Jay Wright admits he’s surprised to see Villanova with a record of 16-4 and atop the Big East conference at 7-0 heading into Wednesday night’s game at DePaul, especially considering the Wildcats lost four players off of their National Championship team to the NBA.
But there’s one thing about his team that hasn’t surprised him: the emergence of fifth-year senior Phil Booth as the No. 14 ranked Wildcats leading scorer, averaging 18.7 points and 3.9 assists per game. According to Wright, that was the plan all along.
“It just took a while, Phil’s been waiting for this time,” said Wright following Sunday’s 80-52 rout of Seton Hall, whose streak of futility vs. Nova on the road has now reached 25 years. “It’s no surprise to anyone on our team, definitely no surprise for the guys he played with the first four years. Everyone kind of expected this.”
Booth expected it too. He just had no idea the way it would evolve. The kid who was a solid contributor off the bench as a freshman, averaging 5.8 points per game, then expanded his duties his sophomore year—topped when he exploded for 20 points to help beat North Carolina in the 2016 National Championship game—suddenly had his career come to a screeching halt six months later.
Three games into the 2016-2017 season, the 6-foot-3 Booth went to the sidelines with left knee inflammation. He never returned.
“I had to just stay with it, but it definitely took a toll on me,” said the 23-year-old Booth, who wound up redshirting that season, giving him two more seasons of eligibility. “I had to wait for my opportunity.”
It started coming last year when Booth became one of the mainstays on Nova’s latest championship team, averaging 10.0 points per game, though he missed seven games with a hand injury. That took some of the load off Mikal Bridges and Jalen Brunson’s shoulders, giving the Wildcats yet another option to go alongside them, Donte DiVincenzo and Omari Spellman.
But with those four gone to the pros, suddenly it was left to Booth, Eric Paschall and a bunch of underclassmen to pick up the pieces.
For those who thought they simply wouldn’t fit—especially after the Wildcats were crushed early in the season by Michigan, 73-46, then lost three more before Christmas—reports of their demise seem to have been greatly exaggerated.
“Of course we hear it, but we don’t talk about it,” said Booth, who grew up in Baltimore, Maryland idolizing Kobe Bryant, though their respective games are totally different. “We say every season is a different journey.”
“I’ve been around it a lot. It’s the young guys who haven’t been through it,” he said. “It’s a different team. We don’t know where we’re going to be by the end of the season, so we’ve just got to take every day and try to get better.”
One thing the rest of the Wildcats need to do is stop deferring to Booth and Paschall, who scored 26 of their 30 first-half points vs. The Hall. Ironically, that’s precisely what Booth, used to do.

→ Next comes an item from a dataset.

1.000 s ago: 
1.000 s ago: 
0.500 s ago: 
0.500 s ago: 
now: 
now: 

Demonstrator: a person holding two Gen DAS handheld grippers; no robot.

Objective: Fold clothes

“It’s funny I’m saying this now because I had to do the same thing with him as a freshman and sophomore,” recalled Wright, whose club has won eight straight since back-to-back December losses to Penn and Kansas. “When we had Mikal and Jalen he would do the same things.”
Booth now passes the same gospel onto Collin Gillespie, Saddiq Bey, and Jahvon Quinerly that Ryan Arcidiacono, Josh Hart and the rest passed onto him.
“I talk to them but don’t really relate that so much,” said Booth, who at one point with Nova in command, 53-26, had scored 25 points to Seton Hall’s 26, “A lot of different stuff goes on from then. That team played different, I just tell them to be aggressive.”
However, as long as Booth and Paschall lead the way, though, Wright likes his team’s chances.
“A lot of this has to do with Eric and Phil,” said Wright, who admits he never fully gets to appreciate any of his team’s accomplishments until the season’s over and he can look back. “I think they’re two of the best players in the country. I know teams are really dialed into stopping those two.”
Booth especially, who’s playing like a guy who just might be joining the rest of his former teammates in the NBA a year from now. “That would be really nice,” he smiled. “Hopefully, I’ll be back here playing.”
After all, he’s gone through getting to this point, nobody would be surprised.